ファンタジーラボ

本乃しおり

この世界の歴史

むかしむかし、このカクダスの国の、国王カクダス一世は、召喚魔法で無双していた。強い城、強い馬、強い兵、強い武器と鎧。無限に召喚しては強い国を作ってかずで敵の国を圧倒した。


「これだけ召喚すれば、最強の国になる。どんなモンスターや敵の国にも侵略されない。民は誰一人戦争にいかずに済むだろう」


しかししかし、戦いの果てに、町という町、家と家はめちゃくちゃにされてしまう。賑わっていた店も品物がなくなり、国民たちはお金に苦労していた。


「新しい家と、お金をもっと、無限に召喚してやろう」千、万、億、兆と無限にお金を召喚して、民に配って回る「みんなが金持ちになれば貧しい者がいなくなる。貧しい者がいなくなれば泥棒や犯罪者もいなくなる。この国は安全で豊かな国になるだろう」国王の召喚はそれだけに留まらず、貧しい国や地域にも分け与えた。

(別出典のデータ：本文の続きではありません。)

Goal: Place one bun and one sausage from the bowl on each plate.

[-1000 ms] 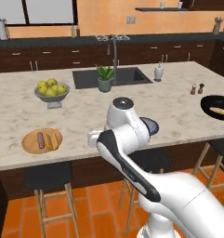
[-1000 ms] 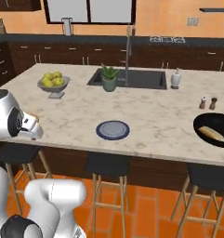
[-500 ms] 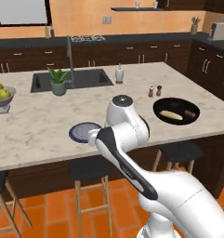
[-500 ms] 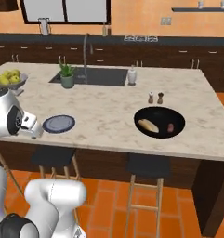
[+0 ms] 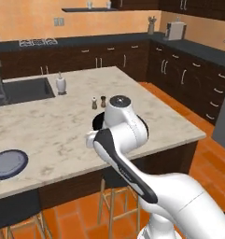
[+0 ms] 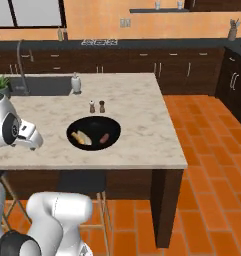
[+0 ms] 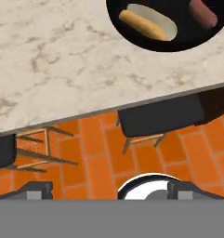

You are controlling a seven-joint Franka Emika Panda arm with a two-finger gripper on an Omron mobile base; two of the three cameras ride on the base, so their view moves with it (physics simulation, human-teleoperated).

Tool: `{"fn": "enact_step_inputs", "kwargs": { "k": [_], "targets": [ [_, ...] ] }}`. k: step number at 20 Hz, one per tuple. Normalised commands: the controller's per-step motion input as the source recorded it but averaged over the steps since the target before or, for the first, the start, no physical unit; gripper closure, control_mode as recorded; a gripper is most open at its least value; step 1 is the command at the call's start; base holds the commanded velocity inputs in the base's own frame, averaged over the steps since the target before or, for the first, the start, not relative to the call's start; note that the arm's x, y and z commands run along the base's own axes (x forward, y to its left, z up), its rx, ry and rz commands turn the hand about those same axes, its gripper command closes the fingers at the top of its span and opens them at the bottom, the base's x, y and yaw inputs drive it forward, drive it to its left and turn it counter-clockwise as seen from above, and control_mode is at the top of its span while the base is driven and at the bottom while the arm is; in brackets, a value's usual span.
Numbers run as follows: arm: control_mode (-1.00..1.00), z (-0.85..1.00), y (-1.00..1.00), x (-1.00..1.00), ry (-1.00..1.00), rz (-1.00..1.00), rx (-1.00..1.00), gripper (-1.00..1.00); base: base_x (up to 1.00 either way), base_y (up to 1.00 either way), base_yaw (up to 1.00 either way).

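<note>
The wide black bowl [image 6: 94, 126] sits near the front edge of the island counter. It holds one golden bun [image 6: 82, 138] and one reddish-brown sausage [image 6: 105, 137]. In the hand view the bowl [image 7: 187, 36] lies at the top right, with the bun [image 7: 146, 23] and the sausage [image 7: 202, 11] inside. My gripper [image 7: 111, 189] is open and holds nothing. It hangs off the counter's front edge, to the left of the bowl, over the floor. A blue-grey plate [image 5: 9, 164] lies bare far to the left. The arm hides most of the bowl [image 5: 98, 122] in the left base view.
Salt and pepper shakers [image 6: 97, 106] stand just behind the bowl. A soap dispenser [image 6: 76, 83] and the sink [image 5: 20, 91] are further back left. Dark stools [image 7: 164, 118] stand under the counter edge over the orange tiled floor. The counter ends to the right of the bowl.
The base has driven right along the island, so the whole scene slid left. The fruit bowl and wooden plate have left the views; the black bowl is now close. The gripper stays open.
</note>
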Motion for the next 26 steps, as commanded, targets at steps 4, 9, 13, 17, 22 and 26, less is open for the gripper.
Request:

「豊かさはみんなでシェアしなくてはな。強くて、優しくて、豊かで、安心して住める。そんな国として世界にアピールするんだっ!」


たちまちカクダスは、世界から称賛されるや、色んな国から様々な召喚の依頼が殺到してしまう。「事故で失った手足を召喚して欲しい」「健康な臓器を召喚して欲しい」「亡くなった家族を生き返らせて欲しい」「恋人を召喚して欲しい。イケメンでイケボで、構ってくれて、奢ってくれて、差別しない、けして裏切らない、完璧な恋人がいい」果ては「世界を粛清したい?ちょっと何いってるかわからないぞ」


カクダスの国の由来は「書く」「出す」絵に書いたものを呼び出す召喚魔法そのもの。書いて書いて書きまくればどんな問題も国王が解決出来るけど、書いててどんどん益々増々プレッシャー。溜まっていく「任せよ信じよ心配ない、甘えよ頼れよ問題ない」そういったもののどこまで出来るかわからなくなり、やめるとたちまち民から叩かれそうな気がした。


「なんて荒らしだ」「ひどいアンチだ」そう言ってしまえば民心は自分から離れていくのはもう目に見えていた。だから国王は決断した。召喚魔法を民営化して国民たちに委ねてしまおうと。